Uses: Exhibition, Rare breed conservation.
Eggs: 150 – 180 tinted.
Weight: Cock: 3.6 – 4.1Kg. Hen: 2.7 – 3.2Kg.
Bantam Cock: 1020g. Hen: 790g.
Colour: Glossy black with green reflections.
Useful to Know: A rare breed that has never been particularly popular in the U.K. The comb had two ‘spikes’ that look like the devil’s horns. Ear lobes are white and should not have entirely red ear lobes. Although there are some crests found on some La Flèche, according to the standard, this is a serious defect.
Photo: La Flèche owned by Peter Hayford.
La Flèche Chickens originated in France around the town of La Flèche which is located to the south of Paris in the Loire region.
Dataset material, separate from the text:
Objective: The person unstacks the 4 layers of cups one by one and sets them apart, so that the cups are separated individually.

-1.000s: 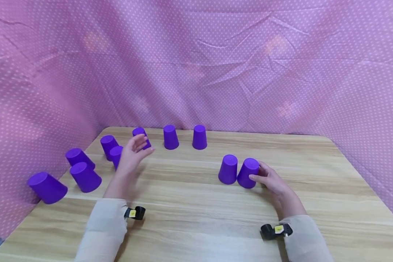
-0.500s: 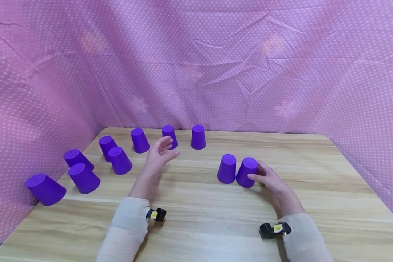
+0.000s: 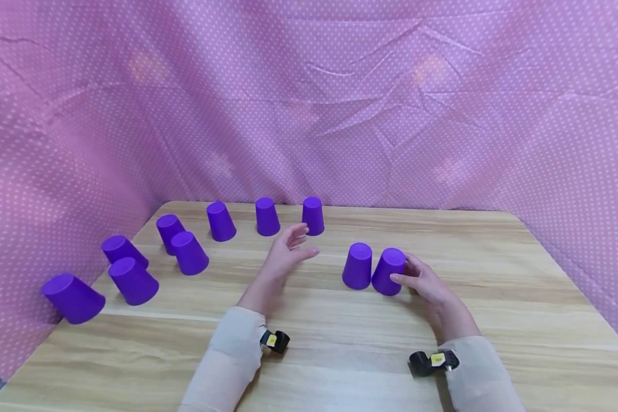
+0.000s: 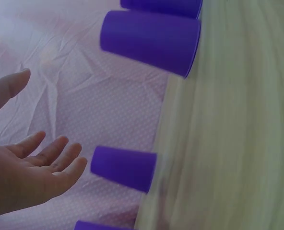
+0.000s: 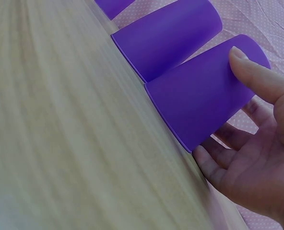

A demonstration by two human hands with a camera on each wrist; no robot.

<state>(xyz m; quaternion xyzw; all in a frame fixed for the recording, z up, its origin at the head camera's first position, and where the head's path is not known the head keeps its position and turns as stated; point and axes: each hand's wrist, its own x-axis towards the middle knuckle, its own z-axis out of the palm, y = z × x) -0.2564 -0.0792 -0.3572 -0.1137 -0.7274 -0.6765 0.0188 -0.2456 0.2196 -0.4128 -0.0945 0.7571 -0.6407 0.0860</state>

They were originally created to provide a tender white fleshed “Petit Poussin” chicken for the markets of Paris during the nineteenth century.
Whilst they were produced commercially during this time, by the beginning of the 20th Century, they had almost died out and were only kept by a few small backyard keepers in small numbers. They grew too slowly for the farms to bother with them any more. A typical farm of the region would have kept their birds in a free range environment and the La Flèche would have taken 10 months to be ready for slaughter.
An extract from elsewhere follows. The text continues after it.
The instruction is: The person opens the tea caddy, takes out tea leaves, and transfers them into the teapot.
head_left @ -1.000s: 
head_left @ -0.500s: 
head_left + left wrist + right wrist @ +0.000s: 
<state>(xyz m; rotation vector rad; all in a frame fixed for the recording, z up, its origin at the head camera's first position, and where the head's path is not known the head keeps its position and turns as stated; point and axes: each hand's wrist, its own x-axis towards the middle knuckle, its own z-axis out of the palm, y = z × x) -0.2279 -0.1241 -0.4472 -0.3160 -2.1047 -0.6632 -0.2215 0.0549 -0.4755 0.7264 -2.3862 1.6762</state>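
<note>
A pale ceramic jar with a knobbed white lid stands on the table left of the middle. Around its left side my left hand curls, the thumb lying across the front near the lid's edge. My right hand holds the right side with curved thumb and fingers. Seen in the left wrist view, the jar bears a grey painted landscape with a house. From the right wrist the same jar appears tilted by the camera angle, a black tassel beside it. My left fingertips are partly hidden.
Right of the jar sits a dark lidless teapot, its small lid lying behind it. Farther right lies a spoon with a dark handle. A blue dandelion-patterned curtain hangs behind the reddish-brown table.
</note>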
La Flèche are thought to be close relations of the Houdan and Crèvecœur. They have been a relatively popular breed in France and Germany through the 20th Century but only a handful existed in the UK until the Second World War when it is thought to have died out.
They are instantly recognisable with their two distinct ‘spikes’ for a comb.
In more recent times, La Flèche has been re-introduced from France and Germany and is getting more attention as breeders (and chefs) look for better taste from table birds in quests for ‘real food’.
La Flèche chickens entered the American Standard of Perfection in 1874.